Chroniques

par laurent bergnach

Christophe Mirambeau
André Messager – Le passeur de siècle

Actes Sud / Palazzetto Bru Zane (2018) 510 pages
ISBN 978-2-330-10264-7
André Messager – Le passeur de siècle, biographie de Christophe Mirambeau

Aucune biographie notable d’André Messager (1853-1929) n’avait paru depuis celle de son protégé Henri Février (1947), puis celle d’un neveu par alliance, Michel Augé-Laribé (1951), chacune trop encombrée d’avis personnels et de souvenirs pour assurer une base rigoureuse. Puis vint la thèse de doctorat de Karine Boulanger, au début de cette décennie, qui servit peut-être de coup de pouce au présent ouvrage de Christophe Mirambeau, spécialiste du théâtre musical de divertissement de la fin du XIXe siècle au milieu du XXe. Au fil de seize chapitres suivis d’annexes, on y rappelle qui fut l’architecte adulé de L’amour masqué (1923) [lire notre critique du CD].

Messager naît à Montluçon où son géniteur est un fonctionnaire peu porté sur la fantaisie et sa mère une frivole en quête de fêtes mondaines. Au début de l’adolescence, il se met à écrire des fanfares, grâce aux premières leçons sérieuses reçues d’un ancien de l’école Niedermeyer, Jean-Albert Albrecht. C’est naturellement cette institution qu’il intègre pour cinq années (1869-1874), quand sa famille rejoint Paris, avant d’y enseigner à son tour. Grâce à l’ami Fauré, à Chabrier ainsi qu’à Saint-Saëns, le jeune homme devient familier de quelques salons renommés. Bientôt, on retrouve Messager pianiste aux concerts de la Société nationale de musique, chef d’orchestre à Bruxelles, organiste de plusieurs églises (Saint-Sulpice, etc.) et de nombreux théâtres (Folies-Bergères, Gaîté, Folies Dramatiques, Bouffes, etc.) pour lesquels il fait montre d’une grande souplesse d’adaptation (ballet, féerie, pantomime, opéra-comique, musique de scène, etc.). C’est un homme en vue qui, chevalier de la Légion d’honneur dès 1891, dépoussière la tradition lorsqu’il codirige la grande boutique avec Leimistin Broussan (1908-1914).

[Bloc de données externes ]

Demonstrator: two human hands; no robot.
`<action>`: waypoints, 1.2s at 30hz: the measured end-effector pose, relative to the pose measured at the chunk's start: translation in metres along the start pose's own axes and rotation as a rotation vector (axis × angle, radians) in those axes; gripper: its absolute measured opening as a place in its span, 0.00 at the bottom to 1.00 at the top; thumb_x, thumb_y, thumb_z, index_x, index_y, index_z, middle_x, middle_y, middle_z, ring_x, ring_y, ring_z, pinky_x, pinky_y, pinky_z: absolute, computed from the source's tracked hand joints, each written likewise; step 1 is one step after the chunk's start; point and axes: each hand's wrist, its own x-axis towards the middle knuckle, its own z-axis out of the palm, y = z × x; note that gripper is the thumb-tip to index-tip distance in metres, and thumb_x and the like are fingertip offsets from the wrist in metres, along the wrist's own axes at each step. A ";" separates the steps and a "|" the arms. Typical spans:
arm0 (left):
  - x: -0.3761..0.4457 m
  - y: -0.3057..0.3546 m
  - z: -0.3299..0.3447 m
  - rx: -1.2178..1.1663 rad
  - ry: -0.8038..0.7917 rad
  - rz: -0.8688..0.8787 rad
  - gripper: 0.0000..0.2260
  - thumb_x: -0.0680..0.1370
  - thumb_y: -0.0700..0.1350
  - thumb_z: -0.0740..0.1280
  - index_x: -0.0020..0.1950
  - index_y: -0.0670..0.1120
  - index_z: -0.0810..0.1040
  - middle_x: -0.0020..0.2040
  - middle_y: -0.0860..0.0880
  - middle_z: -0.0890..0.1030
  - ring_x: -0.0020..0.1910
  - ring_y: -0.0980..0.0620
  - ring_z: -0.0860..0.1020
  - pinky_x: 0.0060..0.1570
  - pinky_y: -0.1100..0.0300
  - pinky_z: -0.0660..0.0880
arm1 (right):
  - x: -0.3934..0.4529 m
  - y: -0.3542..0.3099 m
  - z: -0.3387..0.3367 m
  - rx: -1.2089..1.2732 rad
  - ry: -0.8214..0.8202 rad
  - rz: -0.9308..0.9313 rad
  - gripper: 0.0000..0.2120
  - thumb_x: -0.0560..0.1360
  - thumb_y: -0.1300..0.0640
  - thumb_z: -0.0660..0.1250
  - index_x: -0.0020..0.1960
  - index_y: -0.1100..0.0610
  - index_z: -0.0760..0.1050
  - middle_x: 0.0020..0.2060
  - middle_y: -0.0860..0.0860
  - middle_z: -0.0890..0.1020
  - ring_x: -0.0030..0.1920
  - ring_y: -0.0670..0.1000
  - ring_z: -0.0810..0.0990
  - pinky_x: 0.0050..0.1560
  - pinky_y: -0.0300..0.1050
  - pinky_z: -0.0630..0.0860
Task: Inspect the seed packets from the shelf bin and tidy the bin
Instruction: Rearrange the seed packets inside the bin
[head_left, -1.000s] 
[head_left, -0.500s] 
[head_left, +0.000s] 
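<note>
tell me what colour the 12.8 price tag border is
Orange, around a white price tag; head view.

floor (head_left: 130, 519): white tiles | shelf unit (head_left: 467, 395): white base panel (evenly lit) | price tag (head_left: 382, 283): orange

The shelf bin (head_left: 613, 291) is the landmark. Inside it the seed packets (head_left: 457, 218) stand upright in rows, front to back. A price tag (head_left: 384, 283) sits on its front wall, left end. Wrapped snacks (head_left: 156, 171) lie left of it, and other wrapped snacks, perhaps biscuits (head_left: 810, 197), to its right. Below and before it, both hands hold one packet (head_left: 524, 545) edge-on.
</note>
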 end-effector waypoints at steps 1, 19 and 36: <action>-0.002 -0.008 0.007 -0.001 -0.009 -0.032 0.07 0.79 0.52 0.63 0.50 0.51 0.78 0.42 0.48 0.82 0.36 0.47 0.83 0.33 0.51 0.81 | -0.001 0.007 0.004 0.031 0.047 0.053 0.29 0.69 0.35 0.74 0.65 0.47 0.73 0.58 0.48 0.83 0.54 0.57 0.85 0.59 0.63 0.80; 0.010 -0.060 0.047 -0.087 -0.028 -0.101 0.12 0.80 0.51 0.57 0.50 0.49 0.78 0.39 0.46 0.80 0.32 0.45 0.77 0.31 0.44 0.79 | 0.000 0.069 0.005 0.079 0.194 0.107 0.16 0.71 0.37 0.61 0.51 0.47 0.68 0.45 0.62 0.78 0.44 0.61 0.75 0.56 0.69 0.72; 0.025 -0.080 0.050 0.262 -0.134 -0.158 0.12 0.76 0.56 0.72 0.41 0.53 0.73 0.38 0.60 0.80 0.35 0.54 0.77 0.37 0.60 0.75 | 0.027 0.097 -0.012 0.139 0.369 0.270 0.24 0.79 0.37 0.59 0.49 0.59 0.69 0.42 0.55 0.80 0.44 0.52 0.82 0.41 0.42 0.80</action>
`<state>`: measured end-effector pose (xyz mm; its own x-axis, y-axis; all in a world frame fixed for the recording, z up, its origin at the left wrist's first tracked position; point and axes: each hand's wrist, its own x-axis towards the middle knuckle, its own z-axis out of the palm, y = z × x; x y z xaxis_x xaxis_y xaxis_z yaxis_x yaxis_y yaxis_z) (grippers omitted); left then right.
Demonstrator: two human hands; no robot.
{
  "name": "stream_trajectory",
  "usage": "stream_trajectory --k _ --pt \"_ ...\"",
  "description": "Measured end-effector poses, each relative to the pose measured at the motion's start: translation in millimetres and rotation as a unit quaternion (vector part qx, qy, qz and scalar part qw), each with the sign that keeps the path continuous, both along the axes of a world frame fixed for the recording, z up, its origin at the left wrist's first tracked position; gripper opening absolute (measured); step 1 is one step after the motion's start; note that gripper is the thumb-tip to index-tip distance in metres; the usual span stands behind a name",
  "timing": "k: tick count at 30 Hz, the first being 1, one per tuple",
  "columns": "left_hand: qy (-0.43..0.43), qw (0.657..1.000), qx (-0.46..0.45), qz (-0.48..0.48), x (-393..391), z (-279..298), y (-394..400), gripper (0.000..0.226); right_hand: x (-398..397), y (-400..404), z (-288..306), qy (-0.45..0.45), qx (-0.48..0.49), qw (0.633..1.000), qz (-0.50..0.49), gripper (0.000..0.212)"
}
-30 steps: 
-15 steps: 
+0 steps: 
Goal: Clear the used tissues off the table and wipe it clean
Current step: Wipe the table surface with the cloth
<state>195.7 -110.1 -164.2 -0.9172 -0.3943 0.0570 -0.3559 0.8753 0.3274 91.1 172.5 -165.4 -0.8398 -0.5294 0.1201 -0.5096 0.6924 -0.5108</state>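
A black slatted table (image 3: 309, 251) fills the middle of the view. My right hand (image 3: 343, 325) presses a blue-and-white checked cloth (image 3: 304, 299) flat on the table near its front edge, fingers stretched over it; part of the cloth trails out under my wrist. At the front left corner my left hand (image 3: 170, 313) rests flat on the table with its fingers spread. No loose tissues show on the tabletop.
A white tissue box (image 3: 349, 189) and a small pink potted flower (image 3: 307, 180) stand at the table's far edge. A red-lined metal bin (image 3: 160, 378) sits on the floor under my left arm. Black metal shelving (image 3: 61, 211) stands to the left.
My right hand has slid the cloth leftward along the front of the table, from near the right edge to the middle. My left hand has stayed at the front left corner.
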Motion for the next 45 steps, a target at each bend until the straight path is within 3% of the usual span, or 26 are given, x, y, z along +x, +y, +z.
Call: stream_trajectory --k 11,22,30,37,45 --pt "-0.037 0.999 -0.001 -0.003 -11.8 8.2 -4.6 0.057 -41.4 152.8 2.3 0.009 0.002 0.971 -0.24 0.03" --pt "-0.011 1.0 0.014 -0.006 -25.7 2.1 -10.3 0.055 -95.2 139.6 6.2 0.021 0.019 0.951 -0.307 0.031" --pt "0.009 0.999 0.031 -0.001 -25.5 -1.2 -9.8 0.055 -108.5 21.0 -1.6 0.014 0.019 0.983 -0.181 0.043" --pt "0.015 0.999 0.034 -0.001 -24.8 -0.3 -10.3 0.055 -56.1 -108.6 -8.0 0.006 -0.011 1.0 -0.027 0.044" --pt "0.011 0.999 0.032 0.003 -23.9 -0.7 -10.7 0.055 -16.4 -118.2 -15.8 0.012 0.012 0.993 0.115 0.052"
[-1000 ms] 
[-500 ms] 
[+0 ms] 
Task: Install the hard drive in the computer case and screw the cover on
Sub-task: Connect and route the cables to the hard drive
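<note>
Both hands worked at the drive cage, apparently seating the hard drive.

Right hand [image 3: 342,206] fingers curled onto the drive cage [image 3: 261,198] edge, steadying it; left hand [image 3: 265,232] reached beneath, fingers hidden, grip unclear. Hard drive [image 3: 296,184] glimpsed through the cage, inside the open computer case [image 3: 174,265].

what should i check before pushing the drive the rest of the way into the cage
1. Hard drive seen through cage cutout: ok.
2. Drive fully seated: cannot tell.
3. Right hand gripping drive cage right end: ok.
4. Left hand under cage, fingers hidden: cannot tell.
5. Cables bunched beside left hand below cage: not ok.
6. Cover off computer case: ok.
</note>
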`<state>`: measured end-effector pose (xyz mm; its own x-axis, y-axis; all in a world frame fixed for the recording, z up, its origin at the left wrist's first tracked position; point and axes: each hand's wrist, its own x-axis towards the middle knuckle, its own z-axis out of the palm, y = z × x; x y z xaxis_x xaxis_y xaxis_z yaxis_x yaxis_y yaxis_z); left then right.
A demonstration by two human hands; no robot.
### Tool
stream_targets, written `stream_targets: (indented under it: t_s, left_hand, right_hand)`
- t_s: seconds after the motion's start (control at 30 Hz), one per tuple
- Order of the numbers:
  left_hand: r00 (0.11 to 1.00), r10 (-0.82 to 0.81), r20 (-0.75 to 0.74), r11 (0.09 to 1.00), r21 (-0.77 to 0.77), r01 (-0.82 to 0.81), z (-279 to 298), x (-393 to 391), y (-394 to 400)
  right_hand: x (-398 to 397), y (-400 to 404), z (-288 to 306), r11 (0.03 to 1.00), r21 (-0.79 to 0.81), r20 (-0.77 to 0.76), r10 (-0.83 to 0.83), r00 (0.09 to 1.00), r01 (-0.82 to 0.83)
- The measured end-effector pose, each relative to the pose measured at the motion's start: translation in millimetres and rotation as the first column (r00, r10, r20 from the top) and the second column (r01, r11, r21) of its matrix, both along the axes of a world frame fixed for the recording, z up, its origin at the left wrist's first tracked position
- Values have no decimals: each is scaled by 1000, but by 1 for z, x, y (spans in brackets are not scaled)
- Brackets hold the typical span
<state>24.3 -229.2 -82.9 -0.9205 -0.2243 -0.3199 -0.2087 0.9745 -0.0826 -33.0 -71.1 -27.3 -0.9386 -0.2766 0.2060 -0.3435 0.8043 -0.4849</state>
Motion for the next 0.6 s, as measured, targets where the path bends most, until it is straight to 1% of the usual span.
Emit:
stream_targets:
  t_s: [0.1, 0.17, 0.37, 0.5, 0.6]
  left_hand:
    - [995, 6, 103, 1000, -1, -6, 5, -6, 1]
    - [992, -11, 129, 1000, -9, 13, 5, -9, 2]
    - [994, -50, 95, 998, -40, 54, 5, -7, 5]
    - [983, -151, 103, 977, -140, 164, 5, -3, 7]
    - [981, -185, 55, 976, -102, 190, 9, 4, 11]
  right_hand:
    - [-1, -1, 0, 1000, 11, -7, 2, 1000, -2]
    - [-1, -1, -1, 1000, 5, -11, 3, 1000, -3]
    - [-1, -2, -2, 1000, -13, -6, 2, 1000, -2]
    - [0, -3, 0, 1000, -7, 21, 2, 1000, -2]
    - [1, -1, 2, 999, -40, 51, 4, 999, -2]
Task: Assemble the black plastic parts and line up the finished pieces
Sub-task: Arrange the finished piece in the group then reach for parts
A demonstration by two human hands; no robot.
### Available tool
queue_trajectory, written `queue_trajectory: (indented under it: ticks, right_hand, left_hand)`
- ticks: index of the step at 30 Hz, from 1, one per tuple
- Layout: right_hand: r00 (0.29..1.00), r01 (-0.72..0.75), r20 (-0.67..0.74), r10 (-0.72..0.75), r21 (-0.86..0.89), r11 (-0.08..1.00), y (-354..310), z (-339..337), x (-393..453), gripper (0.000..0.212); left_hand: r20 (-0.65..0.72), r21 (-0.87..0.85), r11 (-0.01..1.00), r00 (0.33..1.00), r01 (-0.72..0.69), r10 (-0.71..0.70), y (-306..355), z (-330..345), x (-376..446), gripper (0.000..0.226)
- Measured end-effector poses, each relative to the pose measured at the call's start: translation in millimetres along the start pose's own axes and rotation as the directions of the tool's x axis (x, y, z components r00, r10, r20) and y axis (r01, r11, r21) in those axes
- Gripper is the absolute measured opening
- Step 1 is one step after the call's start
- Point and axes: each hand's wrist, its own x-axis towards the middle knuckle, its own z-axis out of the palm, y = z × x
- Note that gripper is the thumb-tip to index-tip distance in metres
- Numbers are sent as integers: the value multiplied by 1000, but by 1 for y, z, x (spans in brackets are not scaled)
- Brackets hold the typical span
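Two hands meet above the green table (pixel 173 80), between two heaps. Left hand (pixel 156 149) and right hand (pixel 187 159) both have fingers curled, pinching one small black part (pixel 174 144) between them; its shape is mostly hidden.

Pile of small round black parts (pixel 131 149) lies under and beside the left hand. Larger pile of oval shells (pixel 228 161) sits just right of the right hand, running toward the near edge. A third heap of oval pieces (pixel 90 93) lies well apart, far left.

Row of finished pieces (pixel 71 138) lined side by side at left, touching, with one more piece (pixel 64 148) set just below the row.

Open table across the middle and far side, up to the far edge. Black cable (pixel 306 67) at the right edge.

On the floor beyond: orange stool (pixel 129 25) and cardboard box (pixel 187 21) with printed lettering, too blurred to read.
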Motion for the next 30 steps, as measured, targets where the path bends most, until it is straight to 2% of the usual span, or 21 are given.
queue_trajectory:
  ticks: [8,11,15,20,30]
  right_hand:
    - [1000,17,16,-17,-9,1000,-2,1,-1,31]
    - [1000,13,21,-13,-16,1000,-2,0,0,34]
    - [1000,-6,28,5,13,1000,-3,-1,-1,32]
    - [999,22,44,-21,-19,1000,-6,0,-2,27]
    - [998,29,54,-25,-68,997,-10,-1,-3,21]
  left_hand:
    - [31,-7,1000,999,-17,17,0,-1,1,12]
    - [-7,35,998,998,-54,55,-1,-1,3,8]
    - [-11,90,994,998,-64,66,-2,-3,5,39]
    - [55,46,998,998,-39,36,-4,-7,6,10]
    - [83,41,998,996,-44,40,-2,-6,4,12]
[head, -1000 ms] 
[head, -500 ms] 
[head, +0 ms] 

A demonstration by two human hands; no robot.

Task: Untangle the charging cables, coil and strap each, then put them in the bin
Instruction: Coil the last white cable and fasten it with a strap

Au cours de sa longue carrière, le musicien alterne des œuvres cent fois à l’affiche, voire plus – Fleur d’oranger (1878), François-les-bas-bleus (1883), Les p’tites Michu (1897), Véronique (1898) –, et d’autres retirées en moins de quinze jours – Le bourgeois de Calais (1887), Le mari de la reine (1889), Le Chevalier d’Harmental (1896). La plupart sont évoquées à l’aide de comptes rendus d’époque qui vante les vertus françaises (netteté, élégance, distinction) de ce wagnérien réputé qui fait jouer la Tétralogie sans coupures et Parsifal dès son entrée dans le domaine public (1914).

L’ouvrage de Mirambeau fourmille de ces articles de presse, ainsi que de notes sur les contemporains de l’artiste. Trop, sans doute, au regard des maigres lignes consacrées à sa vie privée. À peine assiste-t-on au mariage (1883) puis au divorce (1894) de Messager avec une lointaine cousine (1883), à la naissance de ses enfants, Paul (1886) et Madeleine (1897). À peine entend-on quelques témoins, maîtresses (Mary Garden, Maria Kouznetsova) ou proches (Meg, son gendre, etc.), confirmer que ce travailleur acharné se distingue par des emportements, mais aussi par son soutien à des confrères, fussent-ils d’outre-Rhin. À la décharge du musicographe – déjà croisé sur le chemin de Reynaldo Hahn [lire notre critique de l’ouvrage] –, des zones d’ombre demeurent qu’il promet d’éclaircir à l’aide d’articles ajoutés à la mediabase du Palazzetto Bru Zane, son commanditaire. Par chance, si la vie intime de l’homme paraît fantomatique, l’auteur a su rendre plantureuse celle de ses théâtres, emplie d’intrigues, de déboires et de percées vers la modernité.